One of my greatest accomplishments ever as a boyfriend was buying a Michael Kors handbag (similar to the one pictured) for then-girlfriend. And I did it all by myself.
The handbag department at Bloomingdale's is a horrifically intimidating place to be for an idiot male. The uppity sales clerks were of no help and more or less gave me the stink eye as I spent an interminably long evening there during the Holiday season a few years ago checking out various purses with equal parts uncertainty and sticker-shock (the retail price of most designer bags is greater than or equal to the Gross Domestic Product of most Third World nations).
I say I did it all by myself (and of course, I took all the credit and subsequent glory for the purchase), but I had assistance. A friend of then-girlfriend spent a good 20 minutes on the phone with me as I wandered the handbag department of Bloomingdale's like a kid lost in the cereal aisle at the grocery store. (Author's note: I used to always get separated from my mother in the grocery store staring in bewilderment at all the glorious kid's cereals. And to this day the cereal aisle is one of my favorite places on Earth.)
I approached each bag that caught my eye, gave her a brief, idiot-male description and listened intently to her feedback and advice. After spending way too much time in indecisive-handbag-purgatory, I made my pick, mustered my courage and credit and made the purchase. I filled the Michael Kors bag with various sundries and presented it to then-girlfriend during our Christmas gift exchange. And it went over like birthday cake—she loved it. And even nicknamed it "Bag."

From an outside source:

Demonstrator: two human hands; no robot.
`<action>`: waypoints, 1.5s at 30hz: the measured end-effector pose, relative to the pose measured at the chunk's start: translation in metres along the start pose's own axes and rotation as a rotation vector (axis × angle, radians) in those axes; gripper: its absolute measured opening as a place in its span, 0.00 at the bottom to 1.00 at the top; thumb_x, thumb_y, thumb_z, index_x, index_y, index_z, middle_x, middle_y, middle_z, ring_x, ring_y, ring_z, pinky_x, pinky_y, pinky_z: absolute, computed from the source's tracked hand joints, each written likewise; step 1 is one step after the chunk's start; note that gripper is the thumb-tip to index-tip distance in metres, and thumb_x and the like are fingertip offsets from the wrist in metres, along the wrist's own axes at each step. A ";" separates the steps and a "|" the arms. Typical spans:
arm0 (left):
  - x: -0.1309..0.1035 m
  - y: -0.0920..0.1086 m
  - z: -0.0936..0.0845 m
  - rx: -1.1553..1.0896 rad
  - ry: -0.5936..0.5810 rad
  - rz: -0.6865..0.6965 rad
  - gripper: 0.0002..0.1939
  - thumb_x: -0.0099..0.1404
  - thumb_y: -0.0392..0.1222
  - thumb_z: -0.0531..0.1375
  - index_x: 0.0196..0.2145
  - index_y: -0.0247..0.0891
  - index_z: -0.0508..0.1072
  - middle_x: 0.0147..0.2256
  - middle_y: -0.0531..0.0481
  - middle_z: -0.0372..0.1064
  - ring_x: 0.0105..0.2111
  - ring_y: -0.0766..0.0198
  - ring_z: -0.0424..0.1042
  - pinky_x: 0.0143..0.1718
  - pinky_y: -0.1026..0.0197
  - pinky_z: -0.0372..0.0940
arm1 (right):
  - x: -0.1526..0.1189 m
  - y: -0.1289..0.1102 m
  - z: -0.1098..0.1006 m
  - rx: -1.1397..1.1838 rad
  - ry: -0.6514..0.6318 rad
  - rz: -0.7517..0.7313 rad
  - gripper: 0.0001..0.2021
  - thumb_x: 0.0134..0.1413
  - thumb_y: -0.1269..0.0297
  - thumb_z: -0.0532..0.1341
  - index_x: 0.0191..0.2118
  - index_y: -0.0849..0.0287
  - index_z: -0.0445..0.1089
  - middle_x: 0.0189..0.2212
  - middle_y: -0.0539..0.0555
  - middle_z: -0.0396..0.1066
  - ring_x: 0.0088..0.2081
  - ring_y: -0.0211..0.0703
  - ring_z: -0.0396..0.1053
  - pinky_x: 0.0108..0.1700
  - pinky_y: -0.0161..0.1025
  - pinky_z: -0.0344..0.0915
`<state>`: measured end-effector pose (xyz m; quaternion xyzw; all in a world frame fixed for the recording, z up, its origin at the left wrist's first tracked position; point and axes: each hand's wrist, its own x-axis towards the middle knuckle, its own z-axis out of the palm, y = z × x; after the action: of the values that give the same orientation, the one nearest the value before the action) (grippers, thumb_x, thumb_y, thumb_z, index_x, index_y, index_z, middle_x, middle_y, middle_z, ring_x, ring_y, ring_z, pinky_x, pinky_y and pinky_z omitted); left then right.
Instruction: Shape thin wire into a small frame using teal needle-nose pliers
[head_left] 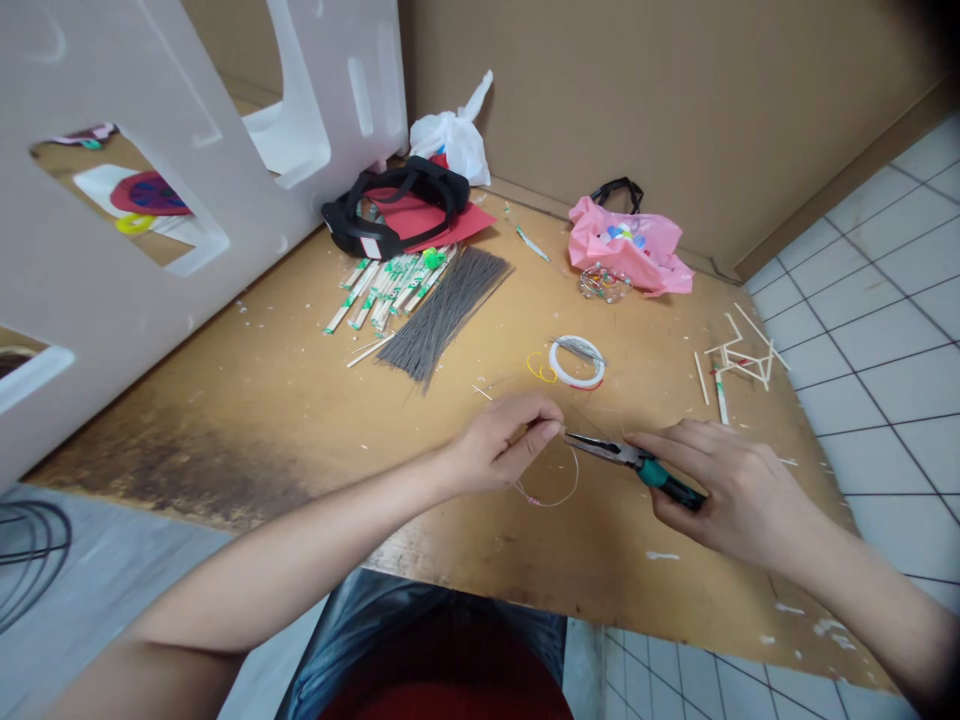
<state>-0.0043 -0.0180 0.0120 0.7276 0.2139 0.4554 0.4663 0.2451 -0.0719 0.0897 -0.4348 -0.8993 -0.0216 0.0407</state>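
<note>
Tabletop (289, 385): illegible wrapper print (380, 290); left hand (506, 442) tight on loop (555, 505), right hand (739, 490) around pliers (652, 472).

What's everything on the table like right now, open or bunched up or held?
Left hand, pinching the thin loop
Right hand, wrapped around pliers
Pliers, held, tips by the left fingertips
Pink bag, open
White bag, top bunched up
Grey wires, lying bunched
Wrapped sticks, piled up
White ring, lying flat
</note>
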 end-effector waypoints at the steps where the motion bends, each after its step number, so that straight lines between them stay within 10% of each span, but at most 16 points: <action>1: 0.000 0.000 0.000 -0.005 -0.001 0.003 0.10 0.68 0.40 0.49 0.31 0.38 0.65 0.23 0.53 0.59 0.25 0.67 0.59 0.30 0.64 0.56 | 0.000 0.000 0.000 0.004 0.001 -0.002 0.21 0.46 0.71 0.58 0.49 0.58 0.67 0.37 0.55 0.74 0.35 0.45 0.71 0.36 0.42 0.67; 19: -0.001 -0.003 0.001 -0.014 0.029 0.138 0.07 0.68 0.36 0.50 0.32 0.37 0.64 0.23 0.55 0.58 0.24 0.70 0.59 0.29 0.66 0.57 | -0.003 -0.005 0.007 0.131 -0.021 0.044 0.21 0.46 0.71 0.56 0.49 0.59 0.68 0.37 0.57 0.75 0.33 0.44 0.73 0.33 0.40 0.68; 37: -0.003 -0.010 0.008 -0.183 0.091 -0.058 0.09 0.69 0.43 0.50 0.34 0.37 0.64 0.23 0.56 0.56 0.22 0.71 0.57 0.26 0.66 0.56 | 0.005 -0.012 0.001 0.512 -0.244 0.358 0.18 0.44 0.74 0.56 0.43 0.57 0.71 0.34 0.51 0.75 0.31 0.39 0.71 0.34 0.35 0.67; 45: -0.004 -0.011 0.008 -0.099 0.126 0.080 0.07 0.69 0.40 0.49 0.35 0.37 0.63 0.26 0.54 0.61 0.26 0.70 0.62 0.29 0.66 0.60 | 0.002 -0.016 0.008 0.687 -0.159 0.567 0.20 0.42 0.69 0.59 0.45 0.58 0.72 0.29 0.51 0.74 0.29 0.41 0.70 0.33 0.37 0.66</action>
<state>0.0018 -0.0194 -0.0005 0.6816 0.1904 0.5286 0.4689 0.2312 -0.0800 0.0820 -0.6254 -0.7001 0.3237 0.1177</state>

I tell this story not to espouse upon on my thoughtfulness, apparent good taste and gift-giving prowess, but to introduce this already too-long WWCC post: White Chicks Cherish Gigantic Handbags.

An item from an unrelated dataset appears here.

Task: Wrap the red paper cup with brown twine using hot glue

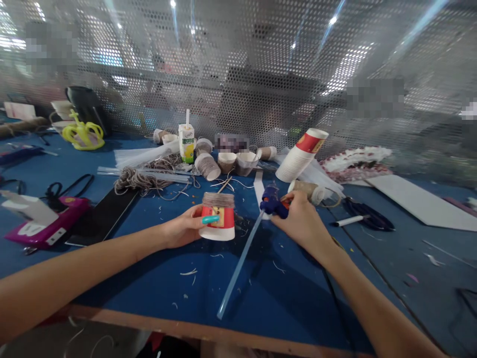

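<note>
Fingers of my left hand [186,227] are wrapped round a red and white paper cup [223,229], held upside down above the blue table. Grey-brown cord [219,200] is wound round the cup's upper part. To the right, my right hand [300,214] grips a dark blue hot glue gun [274,203]. A long translucent glue stick [240,271] sticks out of its back and points down toward me. The gun and the cup are apart. The gun's nozzle is hard to make out.
A loose cord bundle [137,181] and several cord-wrapped cups, among them one lying tilted [207,167], are behind the cup. A leaning cup stack [298,158], a drink carton [187,141], a white marker [350,220] and a purple pouch [52,223] surround the hands.
</note>
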`<state>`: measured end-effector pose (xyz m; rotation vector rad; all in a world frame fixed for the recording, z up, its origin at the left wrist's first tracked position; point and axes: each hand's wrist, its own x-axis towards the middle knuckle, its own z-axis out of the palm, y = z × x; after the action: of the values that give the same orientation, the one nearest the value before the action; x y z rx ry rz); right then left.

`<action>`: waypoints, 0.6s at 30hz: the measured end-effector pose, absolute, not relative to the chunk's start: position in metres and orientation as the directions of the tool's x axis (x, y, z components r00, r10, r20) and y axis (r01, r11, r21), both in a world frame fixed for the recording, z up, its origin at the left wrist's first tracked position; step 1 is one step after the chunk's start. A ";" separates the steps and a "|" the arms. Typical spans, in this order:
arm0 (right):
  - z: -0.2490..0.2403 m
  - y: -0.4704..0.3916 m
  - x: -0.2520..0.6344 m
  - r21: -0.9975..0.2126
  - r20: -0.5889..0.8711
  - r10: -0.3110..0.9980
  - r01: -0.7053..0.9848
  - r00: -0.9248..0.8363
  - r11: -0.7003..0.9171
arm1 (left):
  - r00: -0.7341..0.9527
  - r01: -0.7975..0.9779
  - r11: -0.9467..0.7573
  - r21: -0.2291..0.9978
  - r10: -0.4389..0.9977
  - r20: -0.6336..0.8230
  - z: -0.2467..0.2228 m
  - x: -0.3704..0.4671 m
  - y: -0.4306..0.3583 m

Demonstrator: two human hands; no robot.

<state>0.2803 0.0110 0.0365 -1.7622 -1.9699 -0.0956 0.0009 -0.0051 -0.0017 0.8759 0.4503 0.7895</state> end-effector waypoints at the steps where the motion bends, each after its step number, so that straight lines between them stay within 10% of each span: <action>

Why so expensive? Why so damn-gigantic? Unless said-white chick is a kleptomaniac, surely there cannot be good reason for a cute girl to carry around such a big-ass purse...or is there?
After conducting a social media survey to determine the contents of a white chick's cherished Gigantic Handbag, I reached the conclusion that it takes an awful lot of equipment to be a fantastic white chick. And a fantastic white chick MUST be well-prepared to take on any and all circumstances and do so with adorable aplomb.
The contents of a white chick's Gigantic Handbag may include, but are certainly not limited to, any of the following items:
--Monogrammed/Vera Bradley/Lilly Pulitzer wallet
--Monogrammed/Vera Bradley/Lilly Pulitzer case for over-sized sunglasses
--Various Receipts (possibly for a Pumpkin Spice Latte?)
--Lip stain (I have no idea what the hell this is or how it differs from lipstick or lip gloss)
--5-7 to ponytail rubber bands/hair clips
--3-5 pens (any of which may or not work at all)
--Cell Phone Charger
--Monogrammed/Vera Bradley/Lilly Pulitzer Note Pad
--Horribly Tangled iPod Headphones
--Ticket Stubs to that concert by her favorite Non-threatening Singer-Songwriter
--Chapstick (anywhere from 2-4 different flavors)/the little jar of Carmex
--tiny bottle of Purel
--Business Cards (does it ever get not-cool to lay your business card on someone? I doubt it.)
--Contact Lens Solution
--Various Pills (which can include Tylenol, Aleve, Advil, Midol, birth control pills, daily vitamins or possibly a few random Adderall or Xanax)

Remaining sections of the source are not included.